Due to its advantages, such as ease of use, flexibility, and low cost, the electric bicycle is one of the most commonly used travel tools for urban residents in China. Therefore, it is necessary to take into account the green wave coordination demand for electric bicycles. However, because there are significant differences in speeds between electric bicycles and motor vehicles, existing arterial green wave control methods, which mainly focus on motor vehicles, cannot solve the green wave control problem of both motor vehicles and electric bicycles. To address the limitations of existing methods, this paper proposes an arterial multi-path green wave control model that considers both motor vehicles and electric bicycles.
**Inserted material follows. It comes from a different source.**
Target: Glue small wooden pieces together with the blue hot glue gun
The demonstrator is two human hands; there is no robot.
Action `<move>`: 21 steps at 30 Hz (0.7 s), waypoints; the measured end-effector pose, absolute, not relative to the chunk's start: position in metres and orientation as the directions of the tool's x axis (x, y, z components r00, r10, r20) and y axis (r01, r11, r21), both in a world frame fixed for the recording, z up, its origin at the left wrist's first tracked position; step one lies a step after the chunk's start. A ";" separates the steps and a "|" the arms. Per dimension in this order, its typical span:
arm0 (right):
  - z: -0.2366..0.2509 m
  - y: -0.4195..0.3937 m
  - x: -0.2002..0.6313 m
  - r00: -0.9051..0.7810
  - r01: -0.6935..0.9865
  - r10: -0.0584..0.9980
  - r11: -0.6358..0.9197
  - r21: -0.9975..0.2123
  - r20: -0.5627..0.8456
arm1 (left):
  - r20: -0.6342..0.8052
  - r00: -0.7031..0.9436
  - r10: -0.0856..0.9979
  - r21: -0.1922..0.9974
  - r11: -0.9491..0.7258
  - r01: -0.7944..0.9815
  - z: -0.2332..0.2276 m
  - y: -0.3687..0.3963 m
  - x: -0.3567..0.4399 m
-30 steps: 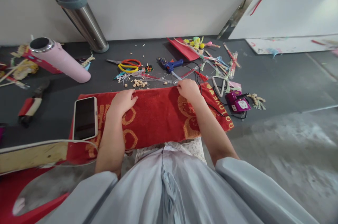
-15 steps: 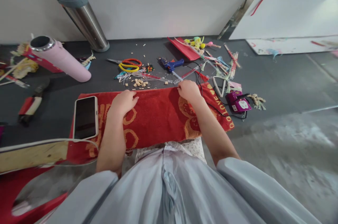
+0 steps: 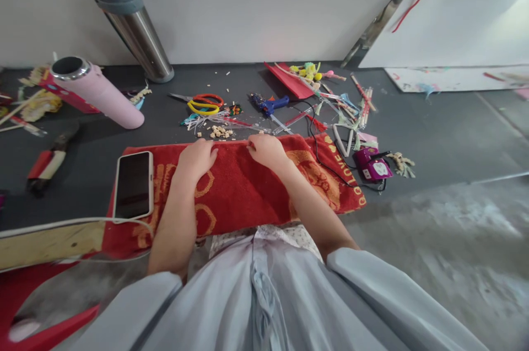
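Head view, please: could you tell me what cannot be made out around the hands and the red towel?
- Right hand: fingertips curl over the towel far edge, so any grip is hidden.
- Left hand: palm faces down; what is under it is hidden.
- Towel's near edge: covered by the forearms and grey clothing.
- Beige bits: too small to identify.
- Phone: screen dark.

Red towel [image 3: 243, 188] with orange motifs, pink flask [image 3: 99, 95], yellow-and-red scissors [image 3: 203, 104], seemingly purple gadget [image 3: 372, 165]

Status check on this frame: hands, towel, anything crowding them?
Left hand and right hand flat on red towel, holding nothing. Phone on towel's left end. Black cord crosses right end.
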State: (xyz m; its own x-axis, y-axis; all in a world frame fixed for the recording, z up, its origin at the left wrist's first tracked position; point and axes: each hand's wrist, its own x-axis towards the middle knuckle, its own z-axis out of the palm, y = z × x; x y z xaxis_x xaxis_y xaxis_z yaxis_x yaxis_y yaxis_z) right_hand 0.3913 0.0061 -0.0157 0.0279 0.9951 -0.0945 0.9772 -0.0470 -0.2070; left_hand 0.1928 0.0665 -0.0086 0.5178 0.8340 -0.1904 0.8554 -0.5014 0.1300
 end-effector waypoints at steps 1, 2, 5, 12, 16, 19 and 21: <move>-0.017 0.005 0.391 0.028 0.977 0.995 -0.047 -0.209 -0.092 | -0.170 0.524 0.835 0.133 -0.507 0.851 -0.008 0.066 0.194; -0.019 0.003 0.391 0.033 0.976 0.996 -0.050 -0.213 -0.085 | -0.150 0.530 0.835 0.138 -0.513 0.847 -0.008 0.066 0.195; -0.020 -0.004 0.393 0.055 0.960 0.997 -0.068 -0.270 -0.057 | -0.120 0.540 0.833 0.144 -0.523 0.840 -0.006 0.064 0.199; -0.021 -0.002 0.418 0.149 0.935 0.989 -0.141 -0.324 0.001 | -0.136 0.530 0.837 0.116 -0.518 0.848 -0.006 0.065 0.204; -0.022 0.020 0.453 0.282 0.930 0.955 -0.250 -0.268 0.088 | -0.158 0.521 0.839 0.088 -0.514 0.853 -0.009 0.066 0.206; -0.025 0.039 0.478 0.295 0.933 0.945 -0.255 -0.253 0.138 | -0.173 0.513 0.841 0.077 -0.508 0.858 -0.011 0.066 0.207; -0.028 0.051 0.490 0.283 0.938 0.947 -0.239 -0.250 0.154 | -0.178 0.515 0.839 0.077 -0.510 0.857 -0.013 0.067 0.207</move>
The main innovations of this paper are summarized as follows. (1) A novel arterial green wave control model for multiple traffic modes is proposed, which can simultaneously generate multi-path green wave bands for motor vehicles (cars, buses) and electric bicycles on an arterial. (2) By introducing 0/1 variables, the connection between the phase sequence and coordination path in the symmetrical phase scheme is established, enabling synchronous optimization of the phase sequence and coordination path. The reason for introducing 0/1 variables to optimize the phase sequence and the coordinated path is that 0/1 variables have clear, logical meanings and are simple to model.